Activity »
Print nothing beyond the line with "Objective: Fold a": every line from the beginning of the data up to it, that line included, and no pictures.

Information provided »

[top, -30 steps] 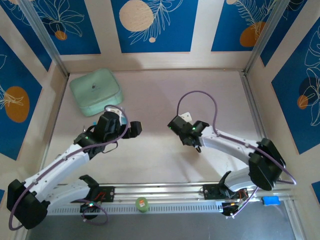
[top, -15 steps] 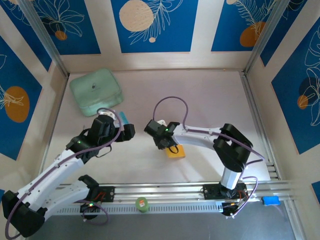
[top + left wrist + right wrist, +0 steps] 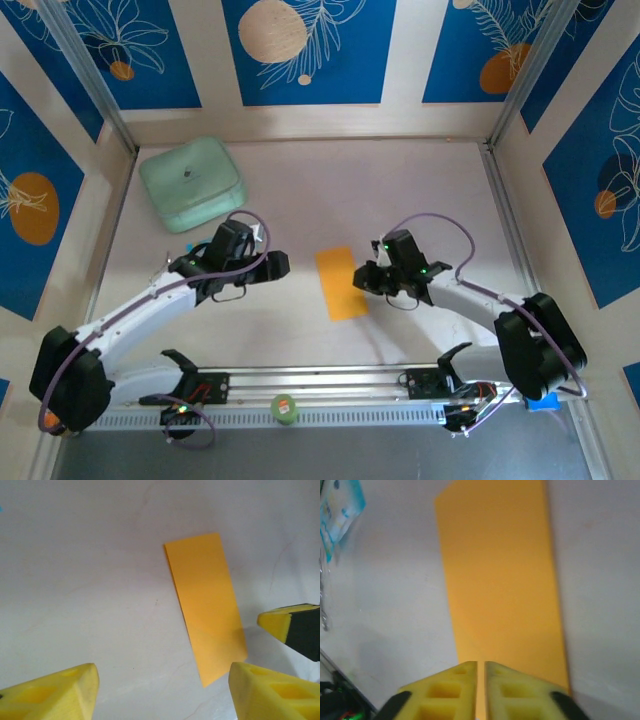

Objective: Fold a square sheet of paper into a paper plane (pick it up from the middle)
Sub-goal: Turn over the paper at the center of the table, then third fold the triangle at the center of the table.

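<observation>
the paper [image 3: 342, 283] lies flat on the table [image 3: 300, 190] as a narrow orange rectangle, between the 2 claws. the left claw [image 3: 277, 263] sits off its left side, well apart from it, fingers spread wide with nothing between them. the right claw [image 3: 363, 281] is at the paper's right edge, its 2 yellow fingers [image 3: 445, 690] closed to a slit and gripping nothing; i cannot tell whether the tips touch the paper. a blue-and-white packet [image 3: 337, 515] lies apart from the paper.

Rt wrist: orange paper [image 3: 500, 575] cropped at top, near end behind right gripper [image 3: 481, 667]; blue-white pkt [image 3: 337, 515] cropped at left.
</observation>
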Robot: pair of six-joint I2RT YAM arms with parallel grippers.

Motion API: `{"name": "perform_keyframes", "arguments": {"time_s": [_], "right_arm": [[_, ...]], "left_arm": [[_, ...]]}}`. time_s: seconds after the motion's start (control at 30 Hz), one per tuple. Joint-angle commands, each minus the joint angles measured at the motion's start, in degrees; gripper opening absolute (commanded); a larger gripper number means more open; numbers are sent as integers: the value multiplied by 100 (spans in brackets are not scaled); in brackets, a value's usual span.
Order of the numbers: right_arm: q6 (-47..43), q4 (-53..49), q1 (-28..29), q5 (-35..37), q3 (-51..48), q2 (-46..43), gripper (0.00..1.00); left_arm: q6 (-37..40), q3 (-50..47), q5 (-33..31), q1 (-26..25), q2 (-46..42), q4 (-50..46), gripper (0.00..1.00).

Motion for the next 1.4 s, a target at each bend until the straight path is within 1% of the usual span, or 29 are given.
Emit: {"name": "perform_keyframes", "arguments": {"time_s": [0.0, 0.07, 0.23, 0.4, 0.5, 0.63, 0.73, 0.87, 0.93, 1.07, 1.17, 1.23, 1.37], "right_arm": [[101, 625, -230, -740, -273, -128, 6], [79, 732, -274, -795, -347, -70, 6], [51, 858, -323, -613, -464, 115, 5], [134, 1333, -336, -542, -565, 397, 4], [199, 1675, -254, -543, -597, 618, 3], [183, 1812, -179, -515, -575, 916, 2], [238, 1790, -177, -402, -621, 1088, 0], [596, 1921, -187, -336, -888, 1206, 0], [797, 1821, -169, -339, -943, 1273, 0], [1029, 1796, -91, -350, -1025, 1375, 0], [1122, 1788, -63, -314, -1053, 1367, 0], [1143, 1719, -54, -296, -1021, 1349, 0], [1156, 1577, -28, -252, -957, 1349, 0]], "left_arm": [[-412, -26, 485, 8, 193, 550, 69], [-502, -21, 423, -17, 262, 624, 69], [-593, -78, 353, -63, 315, 847, 75], [-697, -143, 496, -98, 498, 1162, 74], [-733, -130, 723, -106, 712, 1367, 72], [-755, -66, 840, -132, 974, 1450, 71], [-789, -37, 1002, -153, 1208, 1599, 70], [-833, 83, 1289, -257, 1642, 1811, 68], [-875, 132, 1373, -321, 1853, 1900, 68], [-965, 287, 1564, -450, 2342, 2028, 63], [-972, 445, 1628, -560, 2639, 2033, 61], [-992, 565, 1682, -601, 2832, 1948, 57], [-1057, 674, 1704, -704, 3118, 1913, 53]]}}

Task response »
[top, -30 steps] 
[top, -15 steps] 
[top + left wrist + right wrist, +0 steps] 

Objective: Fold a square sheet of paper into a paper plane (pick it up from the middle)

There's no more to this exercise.